▸ **DESCRIPTION OF THE TASK**: Each line of the data below between the one containing "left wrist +" and the one containing "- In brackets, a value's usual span", both included, is to be repeated exactly. Please omit pictures.
*** Opening MATERIAL TO PROCESS ***
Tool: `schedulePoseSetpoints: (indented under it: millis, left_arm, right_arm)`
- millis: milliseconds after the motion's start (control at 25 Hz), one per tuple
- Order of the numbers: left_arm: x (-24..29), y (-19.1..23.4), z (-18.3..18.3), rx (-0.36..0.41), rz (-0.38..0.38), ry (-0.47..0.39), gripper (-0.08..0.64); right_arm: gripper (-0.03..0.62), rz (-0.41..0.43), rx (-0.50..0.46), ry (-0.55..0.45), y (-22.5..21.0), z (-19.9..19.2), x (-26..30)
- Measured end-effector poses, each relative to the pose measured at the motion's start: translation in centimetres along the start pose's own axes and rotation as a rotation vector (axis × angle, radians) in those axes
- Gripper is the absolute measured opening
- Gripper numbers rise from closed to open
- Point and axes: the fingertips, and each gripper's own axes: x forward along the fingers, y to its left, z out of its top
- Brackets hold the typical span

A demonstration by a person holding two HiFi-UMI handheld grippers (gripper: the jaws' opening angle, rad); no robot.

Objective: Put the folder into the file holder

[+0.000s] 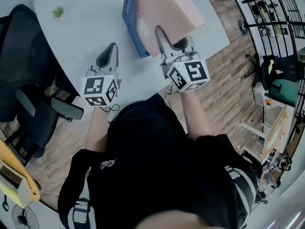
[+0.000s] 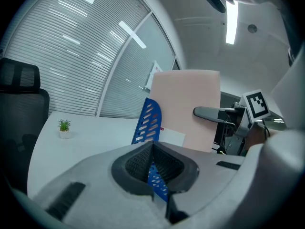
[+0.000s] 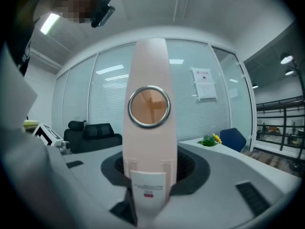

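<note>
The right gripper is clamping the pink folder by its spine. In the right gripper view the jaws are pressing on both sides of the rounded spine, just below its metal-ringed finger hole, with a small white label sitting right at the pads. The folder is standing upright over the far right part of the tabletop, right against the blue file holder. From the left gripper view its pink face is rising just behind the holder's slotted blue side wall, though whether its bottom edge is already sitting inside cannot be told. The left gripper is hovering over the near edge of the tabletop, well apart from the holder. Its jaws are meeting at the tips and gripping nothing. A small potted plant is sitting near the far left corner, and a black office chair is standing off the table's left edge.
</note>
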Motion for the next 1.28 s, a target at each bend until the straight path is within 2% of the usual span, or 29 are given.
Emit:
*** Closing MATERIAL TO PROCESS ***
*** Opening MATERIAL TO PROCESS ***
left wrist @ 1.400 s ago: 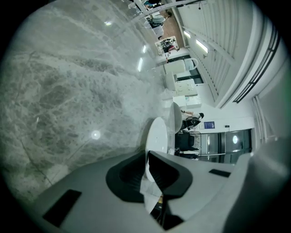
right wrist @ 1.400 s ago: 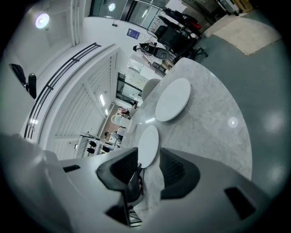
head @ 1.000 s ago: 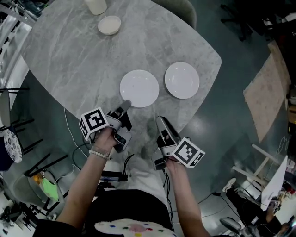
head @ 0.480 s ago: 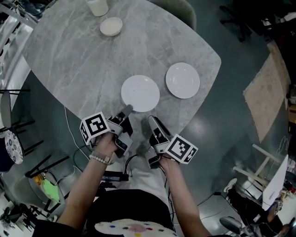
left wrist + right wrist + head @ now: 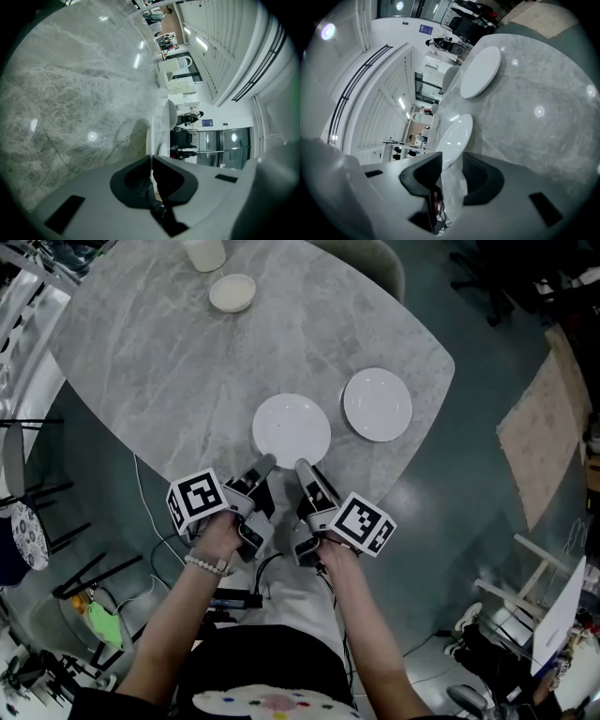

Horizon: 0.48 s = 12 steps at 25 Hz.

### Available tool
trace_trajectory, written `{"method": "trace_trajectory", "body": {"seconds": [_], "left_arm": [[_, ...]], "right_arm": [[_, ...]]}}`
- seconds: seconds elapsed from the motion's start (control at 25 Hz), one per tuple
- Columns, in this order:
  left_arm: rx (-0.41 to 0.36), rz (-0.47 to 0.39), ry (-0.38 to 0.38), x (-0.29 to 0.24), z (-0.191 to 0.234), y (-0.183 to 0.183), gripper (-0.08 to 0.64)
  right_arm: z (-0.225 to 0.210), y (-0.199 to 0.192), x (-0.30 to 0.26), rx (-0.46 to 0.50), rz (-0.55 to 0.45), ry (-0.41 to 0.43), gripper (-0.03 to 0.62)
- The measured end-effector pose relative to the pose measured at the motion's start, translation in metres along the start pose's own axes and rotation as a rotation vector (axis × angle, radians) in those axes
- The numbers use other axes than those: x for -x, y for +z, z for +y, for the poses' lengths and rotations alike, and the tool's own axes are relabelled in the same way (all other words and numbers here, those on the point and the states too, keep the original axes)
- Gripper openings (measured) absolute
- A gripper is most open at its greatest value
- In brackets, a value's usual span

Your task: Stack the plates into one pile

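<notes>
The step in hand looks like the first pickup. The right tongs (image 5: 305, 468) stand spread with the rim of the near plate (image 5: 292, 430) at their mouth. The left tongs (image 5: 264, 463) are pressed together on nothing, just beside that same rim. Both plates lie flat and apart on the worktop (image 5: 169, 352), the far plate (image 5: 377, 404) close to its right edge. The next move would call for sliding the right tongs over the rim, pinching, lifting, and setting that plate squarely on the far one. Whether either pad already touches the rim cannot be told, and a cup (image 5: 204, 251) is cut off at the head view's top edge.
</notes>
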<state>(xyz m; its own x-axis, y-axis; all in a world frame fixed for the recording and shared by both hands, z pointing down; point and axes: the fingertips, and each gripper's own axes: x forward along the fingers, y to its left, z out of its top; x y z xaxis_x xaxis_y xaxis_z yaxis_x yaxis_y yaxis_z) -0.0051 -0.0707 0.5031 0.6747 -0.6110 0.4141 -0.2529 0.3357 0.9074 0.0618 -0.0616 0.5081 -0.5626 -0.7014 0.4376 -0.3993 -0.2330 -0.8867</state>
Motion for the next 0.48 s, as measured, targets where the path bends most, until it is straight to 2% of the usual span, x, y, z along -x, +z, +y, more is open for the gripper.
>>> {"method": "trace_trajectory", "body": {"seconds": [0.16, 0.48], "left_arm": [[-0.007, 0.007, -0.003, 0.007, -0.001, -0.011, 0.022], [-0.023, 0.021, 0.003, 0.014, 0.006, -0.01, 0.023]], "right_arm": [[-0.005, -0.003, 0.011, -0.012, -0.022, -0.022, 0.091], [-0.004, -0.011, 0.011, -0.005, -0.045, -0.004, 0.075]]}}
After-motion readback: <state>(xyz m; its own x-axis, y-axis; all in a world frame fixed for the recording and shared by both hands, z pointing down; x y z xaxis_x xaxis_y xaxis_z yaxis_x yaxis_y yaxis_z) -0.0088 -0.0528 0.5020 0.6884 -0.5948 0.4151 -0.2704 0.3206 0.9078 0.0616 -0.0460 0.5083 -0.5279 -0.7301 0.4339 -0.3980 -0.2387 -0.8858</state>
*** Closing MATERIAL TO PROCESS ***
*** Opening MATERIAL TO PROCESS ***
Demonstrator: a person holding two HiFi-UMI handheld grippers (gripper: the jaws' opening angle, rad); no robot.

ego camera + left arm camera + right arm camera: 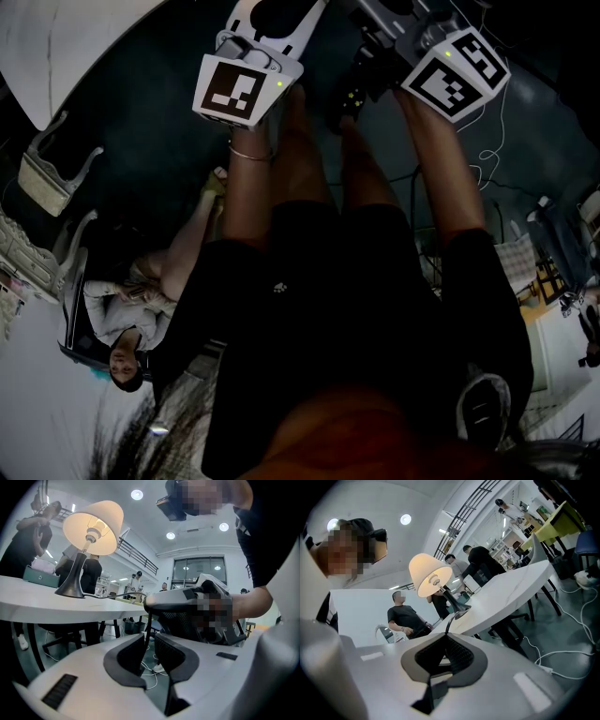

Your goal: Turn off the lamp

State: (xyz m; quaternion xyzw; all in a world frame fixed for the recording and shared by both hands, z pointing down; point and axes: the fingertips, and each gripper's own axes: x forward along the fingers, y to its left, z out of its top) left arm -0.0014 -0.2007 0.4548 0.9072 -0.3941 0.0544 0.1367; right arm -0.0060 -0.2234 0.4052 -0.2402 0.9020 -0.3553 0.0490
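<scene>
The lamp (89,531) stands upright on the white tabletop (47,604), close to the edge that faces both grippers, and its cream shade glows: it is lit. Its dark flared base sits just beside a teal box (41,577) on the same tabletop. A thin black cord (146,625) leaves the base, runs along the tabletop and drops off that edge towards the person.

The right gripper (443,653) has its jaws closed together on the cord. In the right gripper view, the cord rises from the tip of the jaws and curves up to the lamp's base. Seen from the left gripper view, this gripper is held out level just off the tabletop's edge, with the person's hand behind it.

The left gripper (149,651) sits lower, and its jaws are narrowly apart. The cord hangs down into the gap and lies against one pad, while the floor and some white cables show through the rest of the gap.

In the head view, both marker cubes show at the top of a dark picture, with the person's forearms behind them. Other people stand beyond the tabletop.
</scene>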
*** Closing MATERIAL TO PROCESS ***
▸ **WRITTEN SOLUTION**:
left wrist + right wrist + head @ now: 

Horizon: 0.48 s = 12 steps at 25 Hz.

### Available tool
trace_trajectory, written `{"method": "trace_trajectory", "body": {"seconds": [_], "left_arm": [[_, ...]], "right_arm": [[_, ...]]}}`
- seconds: seconds elapsed from the motion's start (control at 25 Hz), one per tuple
- Columns, in this order:
  left_arm: rx (-0.41 to 0.36), rz (-0.47 to 0.39), ry (-0.38 to 0.38), x (-0.29 to 0.24), z (-0.191 to 0.234), y (-0.183 to 0.183), gripper (-0.08 to 0.64)
  right_arm: z (-0.225 to 0.210), y (-0.199 to 0.192), x (-0.30 to 0.26), rx (-0.46 to 0.50), rz (-0.55 to 0.45), ry (-0.41 to 0.43), gripper (-0.03 to 0.62)
- The measured end-effector pose relative to the pose measured at the motion's start, translation in metres along the start pose's own axes and rotation as a rotation vector (axis × angle, radians) in those axes
- The numbers use other axes than those: x for -x, y for +z, z for +y, for the poses' lengths and rotations alike, and the tool's own axes are relabelled in the same way (all other words and numbers here, those on the point and the states too, keep the original axes)
- Gripper openings (measured) absolute
- A gripper is most open at its greatest value
- In brackets, a value's usual span

The response to this exercise is complete.